# Cleaning up and Creating Content Vocabulary

### Import Everything
Just easier that way

In [31]:
import numpy as np
import pandas as pd
import os

# Word processing libraries
import re
from nltk.corpus import wordnet
import string
from nltk import pos_tag
from nltk.corpus import stopwords
from nltk.tokenize import WhitespaceTokenizer
from nltk.stem import WordNetLemmatizer

#Nan
from cmath import nan

In [32]:
vocab = pd.read_excel('DATA/Protest is SA   SAS rules V2 - Separated.xlsx')

In [33]:
vocab.shape

(100, 6)

In [34]:
vocab.head(3)

Unnamed: 0,Label,Concept,Phrases,Conditional Phrases,Afrikaans Phrases,Rule
0,Grievance,Capitalism,"Capitalism, neoliberalism, privatisation, priv...",,"Kapitalisme, privatisasie, privatiseer, neolib...",Multiple grievances ok
1,Grievance,Values,"Abuse, against xenophobia,",,"mishandeling, teen xenofobie",Multiple grievances ok
2,Grievance,Conditions,"poverty, unemployment, jobs,",,"armoede, werkloosheid, werke",Multiple grievances ok


In [35]:
vocab = vocab.dropna(how = 'all')

In [36]:
vocab.shape

(92, 6)

In [37]:
vocab[(vocab['Afrikaans Phrases'].isnull())]
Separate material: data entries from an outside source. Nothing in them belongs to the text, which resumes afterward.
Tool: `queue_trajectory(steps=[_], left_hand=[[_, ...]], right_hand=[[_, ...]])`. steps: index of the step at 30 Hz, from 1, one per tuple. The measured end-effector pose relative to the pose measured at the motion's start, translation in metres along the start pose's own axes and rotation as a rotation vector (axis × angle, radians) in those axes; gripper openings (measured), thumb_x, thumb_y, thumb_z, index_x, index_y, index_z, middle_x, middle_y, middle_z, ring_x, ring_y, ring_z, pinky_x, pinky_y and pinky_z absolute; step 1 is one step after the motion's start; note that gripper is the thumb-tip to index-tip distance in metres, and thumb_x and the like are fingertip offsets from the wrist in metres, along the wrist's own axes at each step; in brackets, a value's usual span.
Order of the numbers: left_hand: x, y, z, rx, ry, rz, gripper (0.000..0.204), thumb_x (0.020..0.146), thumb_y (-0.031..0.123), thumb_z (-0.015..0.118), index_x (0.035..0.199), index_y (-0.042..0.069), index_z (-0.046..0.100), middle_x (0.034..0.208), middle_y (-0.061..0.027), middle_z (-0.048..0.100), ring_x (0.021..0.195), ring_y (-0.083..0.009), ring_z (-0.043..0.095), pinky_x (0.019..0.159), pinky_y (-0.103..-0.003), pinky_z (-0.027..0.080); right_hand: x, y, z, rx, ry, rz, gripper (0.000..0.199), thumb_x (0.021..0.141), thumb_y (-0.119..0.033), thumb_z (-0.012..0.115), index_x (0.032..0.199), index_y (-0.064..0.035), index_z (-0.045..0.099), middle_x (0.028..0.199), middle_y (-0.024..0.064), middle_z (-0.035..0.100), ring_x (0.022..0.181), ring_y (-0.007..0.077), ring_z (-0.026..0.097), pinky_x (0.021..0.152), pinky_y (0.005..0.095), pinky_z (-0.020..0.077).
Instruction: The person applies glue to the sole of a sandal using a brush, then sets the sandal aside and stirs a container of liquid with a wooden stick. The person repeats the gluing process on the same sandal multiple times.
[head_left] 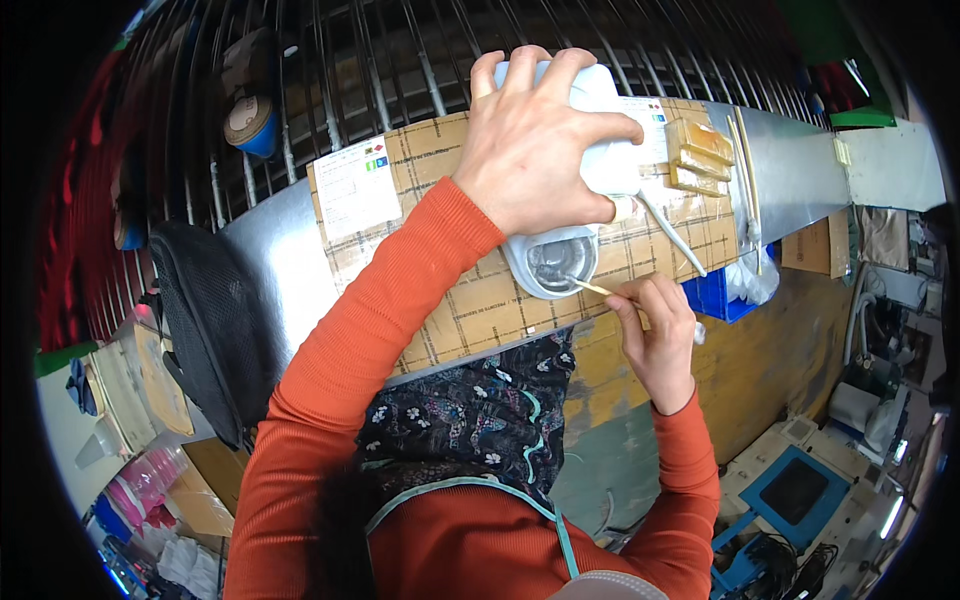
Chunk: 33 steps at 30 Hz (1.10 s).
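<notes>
My left hand [535, 150] is spread over a pale blue-white plastic bottle [612, 165], its fingers curled round the far side and thumb on the near side. A thin bent white tube [672, 235] sticks out from the bottle toward the right. Directly below the bottle sits a small translucent plastic cup [553, 265]; what is in it is hard to make out. Between thumb and fingers, my right hand [655, 325] pinches a thin pale stick [592, 287], one end reaching into the cup. A white tuft [699, 333] shows beyond that hand.
Cardboard [470, 310] covers the metal bench, with a paper label [357, 185] at left. Yellowish wrapped blocks [700, 157] and long thin sticks [747, 180] lie at right. A blue bin [718, 295] holds plastic bags. A black mesh bag [215, 320] stands left; metal rollers [420, 65] run behind.
</notes>
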<state>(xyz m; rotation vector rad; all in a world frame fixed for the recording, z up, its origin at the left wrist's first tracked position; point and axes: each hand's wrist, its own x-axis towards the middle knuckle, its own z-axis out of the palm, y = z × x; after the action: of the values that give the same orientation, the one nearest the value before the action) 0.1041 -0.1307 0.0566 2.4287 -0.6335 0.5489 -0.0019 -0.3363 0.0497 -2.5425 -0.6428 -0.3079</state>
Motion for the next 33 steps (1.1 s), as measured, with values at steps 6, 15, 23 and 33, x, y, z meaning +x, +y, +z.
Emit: queue_trajectory(steps=[6, 15, 23, 33], left_hand=[[0.003, -0.002, 0.001, -0.003, 0.005, 0.005, 0.045, 0.055, 0.044, 0.082, 0.098, 0.033, 0.073, 0.130, -0.0107, 0.050, 0.120, -0.0329, 0.041, 0.101, -0.050, 0.025], [0.003, -0.002, 0.000, -0.033, -0.003, -0.006, 0.046, 0.054, 0.042, 0.082, 0.098, 0.032, 0.073, 0.130, -0.0109, 0.049, 0.120, -0.0325, 0.041, 0.102, -0.050, 0.024], [0.004, -0.001, -0.001, -0.014, -0.017, -0.004, 0.047, 0.055, 0.044, 0.082, 0.099, 0.032, 0.073, 0.131, -0.0117, 0.048, 0.121, -0.0336, 0.039, 0.102, -0.050, 0.023], [0.005, 0.000, -0.003, 0.025, -0.044, 0.000, 0.046, 0.057, 0.046, 0.081, 0.099, 0.031, 0.073, 0.133, -0.0126, 0.048, 0.121, -0.0355, 0.040, 0.103, -0.051, 0.023]], right_hand=[[-0.005, 0.003, -0.001, 0.161, -0.240, 0.290, 0.012, 0.084, -0.007, 0.066, 0.077, -0.0034, 0.057, 0.061, 0.0081, 0.050, 0.051, 0.0275, 0.046, 0.053, 0.0380, 0.0372], [0.008, 0.013, -0.002, -0.082, -0.088, -0.130, 0.011, 0.087, -0.009, 0.065, 0.080, -0.0028, 0.059, 0.061, 0.0069, 0.054, 0.048, 0.0233, 0.049, 0.047, 0.0324, 0.0365], [0.010, 0.017, -0.014, 0.253, -0.419, 0.338, 0.015, 0.084, -0.014, 0.067, 0.077, -0.0038, 0.058, 0.067, 0.0080, 0.054, 0.057, 0.0248, 0.054, 0.048, 0.0340, 0.0372], [0.010, 0.021, -0.007, 0.085, -0.260, 0.129, 0.015, 0.081, -0.010, 0.069, 0.075, -0.0036, 0.057, 0.066, 0.0095, 0.054, 0.062, 0.0285, 0.056, 0.056, 0.0369, 0.0426]])
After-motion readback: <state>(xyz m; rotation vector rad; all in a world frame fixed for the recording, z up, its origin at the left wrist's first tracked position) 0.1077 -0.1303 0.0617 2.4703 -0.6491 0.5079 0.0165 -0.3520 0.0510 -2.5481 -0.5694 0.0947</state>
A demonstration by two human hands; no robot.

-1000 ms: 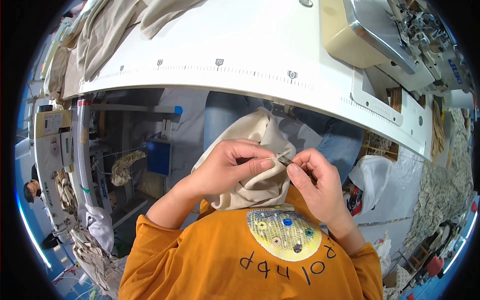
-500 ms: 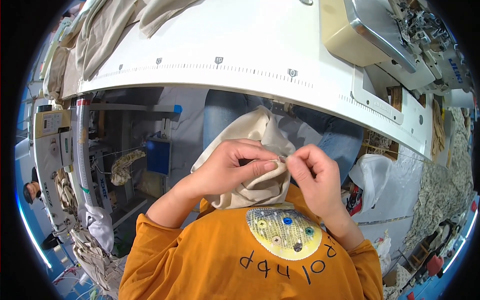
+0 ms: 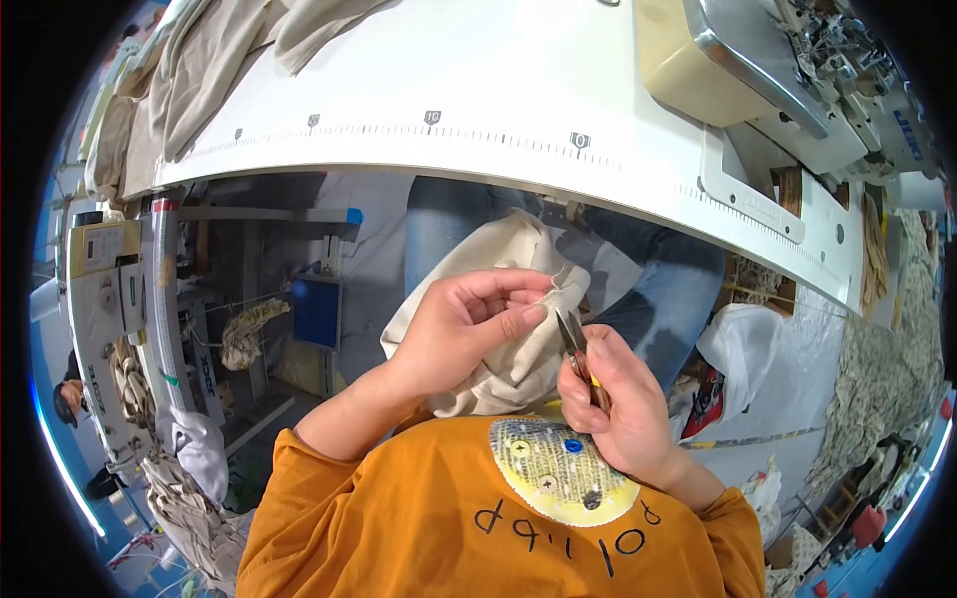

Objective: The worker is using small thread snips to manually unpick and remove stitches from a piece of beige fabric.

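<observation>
A beige piece of fabric (image 3: pixel 474 264) lies bunched over my lap. My left hand (image 3: pixel 464 329) pinches its upper right edge between thumb and fingers. Loose threads (image 3: pixel 556 279) stick up from that edge. In my right hand (image 3: pixel 623 404) is a pair of thread snips (image 3: pixel 573 344), held in the closed fingers. Their dark pointed blades reach up to the fabric just right of my left thumb; whether they touch it I cannot tell.
The white sewing table (image 3: pixel 498 90), with a ruler scale along its edge, curves beyond my knees. A sewing machine (image 3: pixel 758 80) stands on it at the far right. More beige fabric (image 3: pixel 219 70) lies at its left end. A white cloth bundle (image 3: pixel 740 354) sits to the right.
My right hand has moved down and away from the fabric edge, and the thread snips now show in it. My left hand still grips the fabric, with the edge turned up and threads showing.
</observation>
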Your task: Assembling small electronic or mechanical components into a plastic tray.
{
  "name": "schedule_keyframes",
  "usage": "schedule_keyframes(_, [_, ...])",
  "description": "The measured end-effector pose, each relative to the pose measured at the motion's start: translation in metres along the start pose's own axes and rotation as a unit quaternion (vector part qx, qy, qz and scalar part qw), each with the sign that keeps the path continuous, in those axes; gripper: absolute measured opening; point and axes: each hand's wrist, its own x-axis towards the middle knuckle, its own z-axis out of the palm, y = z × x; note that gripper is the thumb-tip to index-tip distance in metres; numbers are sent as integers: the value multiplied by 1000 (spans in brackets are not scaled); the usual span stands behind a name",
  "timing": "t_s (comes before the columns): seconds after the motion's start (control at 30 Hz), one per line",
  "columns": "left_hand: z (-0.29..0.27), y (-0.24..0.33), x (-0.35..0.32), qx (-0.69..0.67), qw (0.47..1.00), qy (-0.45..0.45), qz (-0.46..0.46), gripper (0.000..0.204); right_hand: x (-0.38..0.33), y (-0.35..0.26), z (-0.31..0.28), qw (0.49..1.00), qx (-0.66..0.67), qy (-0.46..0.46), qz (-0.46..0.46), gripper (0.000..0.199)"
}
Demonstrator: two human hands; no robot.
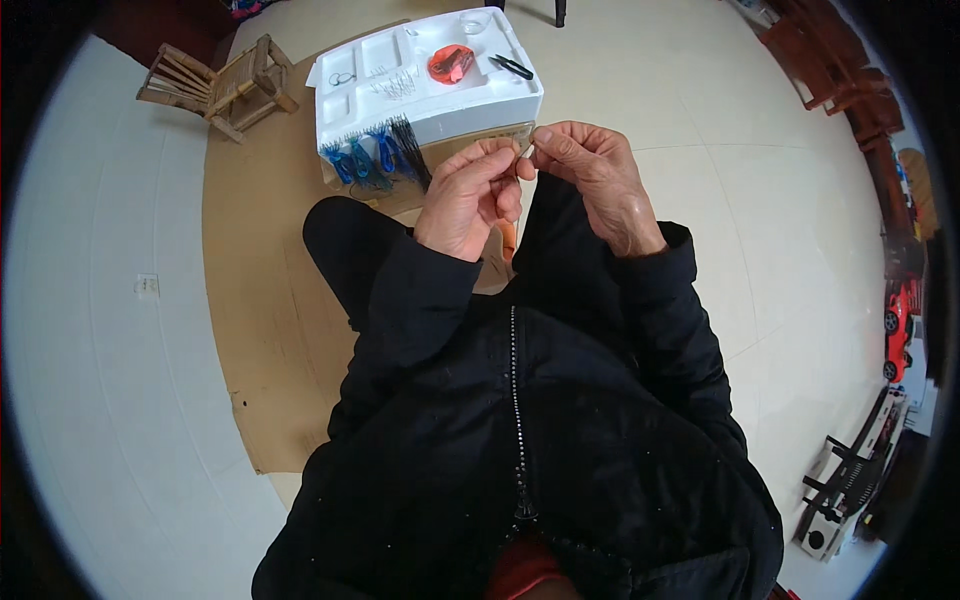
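Far left: wooden chair (250,85), standing at the edge of a flattened cardboard sheet (255,300). Next, a white foam tray (470,113) with moulded hollows: scissors (343,78) toward its left end, thin metal bits (393,85) in the middle. Blue bundles (388,150) of strands hang along the front edge, a black bundle (408,150) just beside them. Red bag (450,64) right of the metal bits; black hand tool (514,67) near the right end.

Left hand (467,195): thumb and forefinger pinched, in front of the tray. Right hand (600,180): likewise pinched, fingertips close to the left's. Both seem to grip a small piece; too fine to make out, but it would lie between the fingertips.

Step in hand, as judged: close fingertip work, perhaps joining or threading. Next move likely calls for one pinch held steady while the other makes a fine adjustment.
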Motion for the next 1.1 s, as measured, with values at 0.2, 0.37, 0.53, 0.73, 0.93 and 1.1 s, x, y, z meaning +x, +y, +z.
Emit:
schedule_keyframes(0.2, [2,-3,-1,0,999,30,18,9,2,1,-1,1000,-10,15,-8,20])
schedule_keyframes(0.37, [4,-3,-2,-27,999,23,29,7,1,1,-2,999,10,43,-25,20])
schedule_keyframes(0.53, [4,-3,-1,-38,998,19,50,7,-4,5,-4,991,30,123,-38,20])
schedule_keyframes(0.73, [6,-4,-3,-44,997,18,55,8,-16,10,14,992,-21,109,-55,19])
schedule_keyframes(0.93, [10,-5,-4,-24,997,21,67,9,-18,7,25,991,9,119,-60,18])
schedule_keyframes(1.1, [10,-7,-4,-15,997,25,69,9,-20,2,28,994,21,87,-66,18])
Unnamed: 0,Label,Concept,Phrases,Conditional Phrases,Afrikaans Phrases,Rule
9,Grievance,Labour related,"Work, workers, Company, Employ, employer, empl...","corrupt, fired, dismissed, policy, other peopl...",,Multiple grievances ok


### Drop Rule
Important to take note of what the rule column means: </br>
Rule indicates whether text can be grouped into multiple categories </br>
Rules are as follows:
Can Contain Multiple:
* Grievance
* Actors
* Locations
* Weapons
* Eventualities
* Curiosity

Can Only Have 1:
* Trigger
* Tactic

Discard:
* Non-protest</br>
    Unless it contains:
    * Grievance
    * Trigger
    * Tactic
    * Actor -> only for "16 days of activism"


Now we can drop Rule

In [38]:
vocab = vocab.drop('Rule', axis = 1)

In [39]:
vocab.head(3)

Unnamed: 0,Label,Concept,Phrases,Conditional Phrases,Afrikaans Phrases
0,Grievance,Capitalism,"Capitalism, neoliberalism, privatisation, priv...",,"Kapitalisme, privatisasie, privatiseer, neolib..."
1,Grievance,Values,"Abuse, against xenophobia,",,"mishandeling, teen xenofobie"
2,Grievance,Conditions,"poverty, unemployment, jobs,",,"armoede, werkloosheid, werke"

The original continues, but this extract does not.